Problem statement:
Without the pictures, copy all of the data exactly.

#### Recorded information

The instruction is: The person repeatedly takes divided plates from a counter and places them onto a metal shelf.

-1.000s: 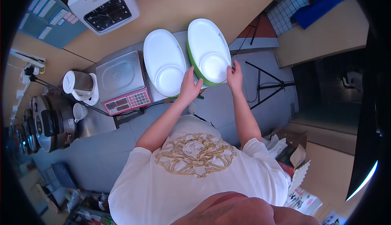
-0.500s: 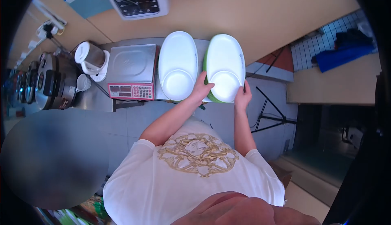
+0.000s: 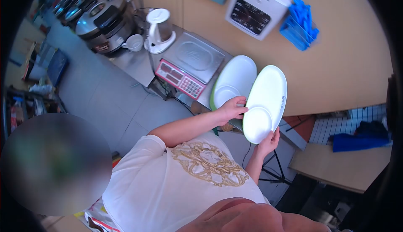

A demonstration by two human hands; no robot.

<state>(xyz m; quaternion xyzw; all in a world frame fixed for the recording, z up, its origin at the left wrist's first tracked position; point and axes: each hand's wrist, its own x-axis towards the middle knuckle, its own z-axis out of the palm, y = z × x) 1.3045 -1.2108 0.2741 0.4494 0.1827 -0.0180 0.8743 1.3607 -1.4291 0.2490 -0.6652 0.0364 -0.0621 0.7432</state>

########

Answer for this exercise:
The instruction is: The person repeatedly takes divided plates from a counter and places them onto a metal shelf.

-1.000s: 
-0.500s: 
+0.000s: 

A demonstration by two human hands; no robot.

<state>(xyz m; quaternion xyzw; all in a world frame fixed for the recording, z up, its origin at the left wrist's first tracked position; point and axes: each hand's wrist, its own x-axis towards the middle knuckle, its own z-axis out of the palm, y = z × x) 1.3045 -1.2108 0.2741 0.4494 0.1827 -0.0180 0.8743 1.3607 -1.4291 0.2490 -0.6652 0.0364 -0.0621 0.7432</state>

The required response has been given in full.